Among the lines below, copy exactly those from the one with "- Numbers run" through the one with "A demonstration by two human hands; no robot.", counting both ends.

* Data to examine
========================================================================
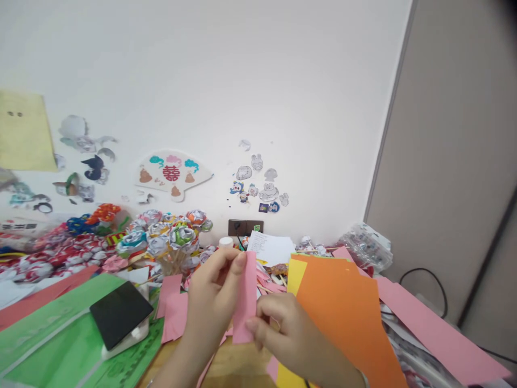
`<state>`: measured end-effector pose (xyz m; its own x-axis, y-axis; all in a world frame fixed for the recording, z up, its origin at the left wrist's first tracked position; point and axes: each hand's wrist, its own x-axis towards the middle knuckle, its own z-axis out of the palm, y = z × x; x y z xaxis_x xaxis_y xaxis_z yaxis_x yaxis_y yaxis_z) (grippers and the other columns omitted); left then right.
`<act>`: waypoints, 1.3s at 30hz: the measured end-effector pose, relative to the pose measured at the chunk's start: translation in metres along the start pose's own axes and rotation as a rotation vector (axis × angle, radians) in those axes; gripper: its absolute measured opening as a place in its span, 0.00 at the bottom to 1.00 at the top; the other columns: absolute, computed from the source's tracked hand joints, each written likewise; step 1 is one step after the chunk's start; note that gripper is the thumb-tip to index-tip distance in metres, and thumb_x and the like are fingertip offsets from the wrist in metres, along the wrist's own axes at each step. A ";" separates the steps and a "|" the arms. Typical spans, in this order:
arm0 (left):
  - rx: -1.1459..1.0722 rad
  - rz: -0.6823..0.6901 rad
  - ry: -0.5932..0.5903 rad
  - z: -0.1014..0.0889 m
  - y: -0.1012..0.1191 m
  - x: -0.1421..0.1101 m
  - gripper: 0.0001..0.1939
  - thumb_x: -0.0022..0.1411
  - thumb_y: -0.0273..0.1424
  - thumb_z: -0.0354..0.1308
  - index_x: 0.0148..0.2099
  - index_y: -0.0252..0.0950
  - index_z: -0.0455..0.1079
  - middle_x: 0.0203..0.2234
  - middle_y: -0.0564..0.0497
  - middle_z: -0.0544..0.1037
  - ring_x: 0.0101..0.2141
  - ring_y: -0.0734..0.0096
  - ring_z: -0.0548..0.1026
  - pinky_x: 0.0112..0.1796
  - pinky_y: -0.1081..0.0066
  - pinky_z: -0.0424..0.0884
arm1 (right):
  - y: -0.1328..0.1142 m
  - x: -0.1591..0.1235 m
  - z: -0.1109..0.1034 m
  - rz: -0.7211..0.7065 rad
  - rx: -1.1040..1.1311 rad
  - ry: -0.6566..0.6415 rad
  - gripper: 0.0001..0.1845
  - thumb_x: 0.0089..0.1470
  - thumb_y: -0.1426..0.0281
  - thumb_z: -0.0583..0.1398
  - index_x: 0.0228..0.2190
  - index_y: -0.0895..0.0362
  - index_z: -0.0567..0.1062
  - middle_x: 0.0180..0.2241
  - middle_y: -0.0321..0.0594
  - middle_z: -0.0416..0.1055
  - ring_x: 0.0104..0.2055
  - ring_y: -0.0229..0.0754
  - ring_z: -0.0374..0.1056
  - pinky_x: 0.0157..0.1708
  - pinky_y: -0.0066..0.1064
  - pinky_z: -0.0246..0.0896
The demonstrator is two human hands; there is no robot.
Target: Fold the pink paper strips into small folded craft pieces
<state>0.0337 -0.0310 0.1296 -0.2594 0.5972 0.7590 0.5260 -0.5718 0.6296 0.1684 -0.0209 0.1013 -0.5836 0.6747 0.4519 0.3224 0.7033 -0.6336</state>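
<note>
Both my hands hold a narrow pink paper strip (pixel 245 302) upright above the table. My left hand (pixel 212 299) pinches its upper left edge between thumb and fingers. My right hand (pixel 285 331) pinches its lower right edge. Behind the right hand lies an orange paper sheet (pixel 343 312) over a yellow sheet (pixel 296 275). More pink paper pieces (pixel 173 310) lie to the left of my left hand.
A green cutting mat (pixel 60 345) with a black-and-white box (pixel 121 318) lies at the left. Paper flowers (pixel 169 237) pile up at the back by the wall. A long pink sheet (pixel 436 334) and a clear bag (pixel 367 248) sit at the right.
</note>
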 end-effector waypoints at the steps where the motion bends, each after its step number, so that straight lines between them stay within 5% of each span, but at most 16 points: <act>1: -0.007 -0.015 0.001 -0.001 0.000 0.001 0.10 0.56 0.32 0.50 0.24 0.36 0.64 0.16 0.57 0.65 0.20 0.75 0.63 0.21 0.77 0.59 | -0.001 0.000 0.001 0.008 0.001 -0.011 0.14 0.52 0.70 0.53 0.17 0.58 0.60 0.18 0.30 0.60 0.21 0.31 0.57 0.22 0.23 0.46; 6: -0.200 -0.176 -0.005 -0.005 -0.003 0.006 0.08 0.54 0.33 0.53 0.25 0.36 0.64 0.17 0.57 0.65 0.21 0.76 0.64 0.22 0.79 0.60 | 0.002 0.003 0.008 0.015 0.147 -0.002 0.18 0.56 0.67 0.50 0.17 0.59 0.62 0.17 0.32 0.61 0.21 0.32 0.58 0.22 0.23 0.49; 12: -0.700 -0.499 -0.309 0.005 -0.003 0.006 0.09 0.55 0.37 0.54 0.32 0.36 0.66 0.17 0.57 0.71 0.18 0.76 0.68 0.20 0.78 0.64 | 0.016 0.008 0.008 0.054 0.364 0.021 0.23 0.56 0.58 0.47 0.17 0.59 0.62 0.16 0.33 0.60 0.20 0.32 0.56 0.21 0.23 0.52; 14: -0.754 -0.557 -0.301 0.011 0.000 0.004 0.08 0.54 0.35 0.56 0.31 0.35 0.66 0.19 0.54 0.75 0.20 0.73 0.72 0.23 0.75 0.67 | 0.018 0.009 0.009 0.084 0.384 0.031 0.23 0.55 0.57 0.48 0.17 0.59 0.62 0.16 0.33 0.60 0.20 0.32 0.57 0.22 0.23 0.52; 19: -0.768 -0.585 -0.099 0.017 0.001 0.001 0.08 0.50 0.32 0.60 0.26 0.35 0.64 0.20 0.52 0.78 0.22 0.71 0.75 0.23 0.76 0.69 | 0.021 0.010 0.013 0.109 0.366 0.106 0.18 0.51 0.59 0.55 0.20 0.59 0.63 0.18 0.34 0.63 0.21 0.33 0.60 0.22 0.24 0.53; 29: -0.849 -0.643 -0.175 0.013 -0.001 0.001 0.10 0.49 0.33 0.61 0.27 0.34 0.62 0.22 0.50 0.79 0.19 0.69 0.75 0.16 0.77 0.66 | 0.026 0.008 0.003 0.083 0.307 0.056 0.17 0.56 0.63 0.50 0.21 0.59 0.65 0.21 0.37 0.68 0.23 0.34 0.64 0.24 0.24 0.56; 39: -0.795 -0.564 -0.071 0.024 0.001 -0.006 0.14 0.47 0.32 0.62 0.23 0.37 0.57 0.16 0.57 0.76 0.17 0.72 0.74 0.15 0.79 0.65 | 0.026 0.014 0.011 0.157 0.435 0.148 0.17 0.48 0.57 0.57 0.23 0.60 0.68 0.20 0.36 0.67 0.21 0.35 0.63 0.20 0.24 0.56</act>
<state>0.0550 -0.0219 0.1216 -0.2428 0.9168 0.3170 -0.3662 -0.3893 0.8452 0.1604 0.0043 0.0840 -0.4308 0.8118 0.3941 0.0382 0.4527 -0.8908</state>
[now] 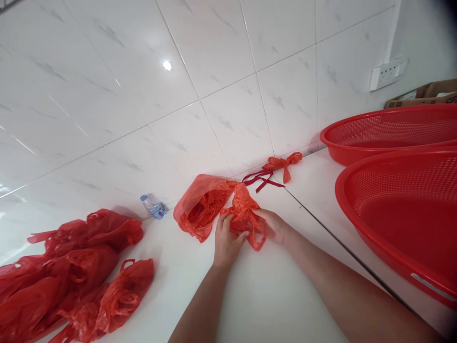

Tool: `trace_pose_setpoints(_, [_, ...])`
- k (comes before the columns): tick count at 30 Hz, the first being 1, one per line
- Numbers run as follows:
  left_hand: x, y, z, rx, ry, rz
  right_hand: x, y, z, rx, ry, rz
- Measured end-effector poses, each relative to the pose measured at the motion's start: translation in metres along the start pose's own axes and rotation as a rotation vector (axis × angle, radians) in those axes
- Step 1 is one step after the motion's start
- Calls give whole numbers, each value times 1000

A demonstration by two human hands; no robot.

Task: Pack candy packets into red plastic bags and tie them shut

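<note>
Both my hands meet on a crumpled red plastic bag (246,212) lying on the white counter (271,295). My left hand (225,243) pinches its near left side with curled fingers. My right hand (273,224) grips its right side, fingers closed into the plastic. Just left of it lies a larger red bag (200,205), stuffed with more red plastic, its mouth facing me.
A heap of loose red bags (71,271) covers the counter's left end. A small water bottle (154,206) lies by the tiled wall. A knotted red bag (282,163) and dark red ribbon (260,179) lie further back. Two big red mesh baskets (400,209) fill the right side.
</note>
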State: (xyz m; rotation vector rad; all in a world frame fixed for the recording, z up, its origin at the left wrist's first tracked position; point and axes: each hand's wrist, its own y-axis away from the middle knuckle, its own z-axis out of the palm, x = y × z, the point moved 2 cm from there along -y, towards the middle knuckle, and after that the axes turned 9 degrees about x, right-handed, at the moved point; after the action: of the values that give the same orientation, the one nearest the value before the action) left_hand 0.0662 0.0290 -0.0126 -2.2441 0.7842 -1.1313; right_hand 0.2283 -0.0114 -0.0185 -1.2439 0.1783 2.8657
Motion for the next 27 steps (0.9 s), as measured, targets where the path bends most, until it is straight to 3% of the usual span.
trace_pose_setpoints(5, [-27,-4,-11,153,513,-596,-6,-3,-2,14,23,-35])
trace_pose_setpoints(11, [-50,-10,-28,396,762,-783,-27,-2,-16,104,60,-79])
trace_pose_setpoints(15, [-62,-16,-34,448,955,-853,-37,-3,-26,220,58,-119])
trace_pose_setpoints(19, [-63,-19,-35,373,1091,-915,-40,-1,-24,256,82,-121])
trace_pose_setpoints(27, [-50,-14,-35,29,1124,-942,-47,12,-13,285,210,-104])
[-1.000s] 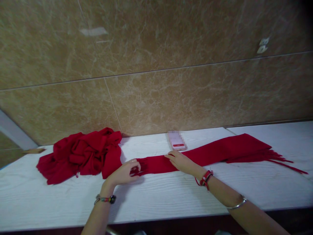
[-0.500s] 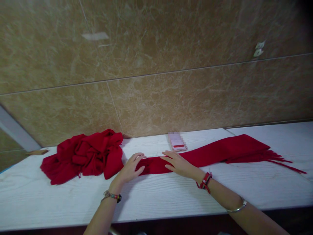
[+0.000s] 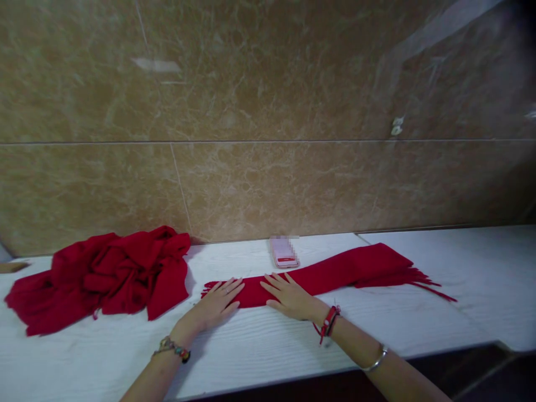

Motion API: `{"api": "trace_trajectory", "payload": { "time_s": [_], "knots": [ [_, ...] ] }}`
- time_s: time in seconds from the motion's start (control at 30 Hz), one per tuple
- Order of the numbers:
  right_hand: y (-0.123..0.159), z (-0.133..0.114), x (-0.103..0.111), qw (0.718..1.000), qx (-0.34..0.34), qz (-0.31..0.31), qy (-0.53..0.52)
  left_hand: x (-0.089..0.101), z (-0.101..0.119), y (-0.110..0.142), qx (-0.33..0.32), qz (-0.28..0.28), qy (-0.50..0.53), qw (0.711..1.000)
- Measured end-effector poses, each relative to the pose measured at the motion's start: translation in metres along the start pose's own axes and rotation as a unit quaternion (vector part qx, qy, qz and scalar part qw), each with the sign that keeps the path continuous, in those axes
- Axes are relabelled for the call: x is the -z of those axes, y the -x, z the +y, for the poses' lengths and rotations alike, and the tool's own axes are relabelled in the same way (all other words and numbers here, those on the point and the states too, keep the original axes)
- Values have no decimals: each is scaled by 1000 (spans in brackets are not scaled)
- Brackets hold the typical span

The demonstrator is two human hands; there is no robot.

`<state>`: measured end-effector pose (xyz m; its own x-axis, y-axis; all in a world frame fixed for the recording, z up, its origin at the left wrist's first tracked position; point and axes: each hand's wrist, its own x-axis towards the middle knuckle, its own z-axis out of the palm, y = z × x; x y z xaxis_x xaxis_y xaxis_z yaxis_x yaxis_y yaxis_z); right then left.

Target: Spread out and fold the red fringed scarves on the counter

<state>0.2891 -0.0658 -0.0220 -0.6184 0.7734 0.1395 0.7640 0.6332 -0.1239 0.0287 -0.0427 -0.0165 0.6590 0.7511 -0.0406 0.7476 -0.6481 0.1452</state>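
A long red scarf, folded into a narrow strip with fringe at both ends, lies across the white wooden table. My left hand rests flat and open on the strip's left end, fingers stretched out near the fringe. My right hand lies flat and open on the strip just to the right of it. Both wrists wear bracelets. A heap of crumpled red scarves sits on the table to the left, apart from my hands.
A pink phone lies by the wall just behind the folded scarf. A brown marble wall rises at the table's back. The table's front edge runs below my arms, with dark floor at the lower right.
My left hand has gone from a pinch on the scarf's left end to lying flat on it. Both hands now press the strip flat. The view has shifted to the right.
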Motion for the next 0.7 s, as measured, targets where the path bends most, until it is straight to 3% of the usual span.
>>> {"api": "trace_trajectory", "payload": {
  "time_s": [0.27, 0.37, 0.53, 0.7],
  "knots": [
    [49, 54, 9, 991, -127, -4, 42, 3, 1, -2, -2, 24, -6, 1000],
    [40, 48, 10, 993, -114, 19, 39, 5, 10, -10, -28, 71, -23, 997],
    [3, 15, 2, 999, -19, 41, -3, 2, 26, -34, -74, 124, -5, 990],
    [1, 12, -7, 999, -30, 24, -17, 0, 27, -45, -54, 136, -11, 989]
  ]
}}
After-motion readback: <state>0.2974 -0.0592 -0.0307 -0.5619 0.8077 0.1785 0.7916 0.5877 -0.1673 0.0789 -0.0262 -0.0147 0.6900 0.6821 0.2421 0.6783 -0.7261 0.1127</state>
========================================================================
* Task response
- Numbers run as follows:
  left_hand: x, y, z, rx, ry, rz
  right_hand: x, y, z, rx, ry, rz
- Measured end-effector poses, each relative to the pose measured at the motion's start: translation in metres along the start pose's own axes and rotation as a rotation vector (axis × angle, radians) in those axes
- Step 1 is one step after the motion's start
- Calls give whole numbers, each value times 1000

A demonstration by two human hands; no robot.

Nothing more is needed for this answer.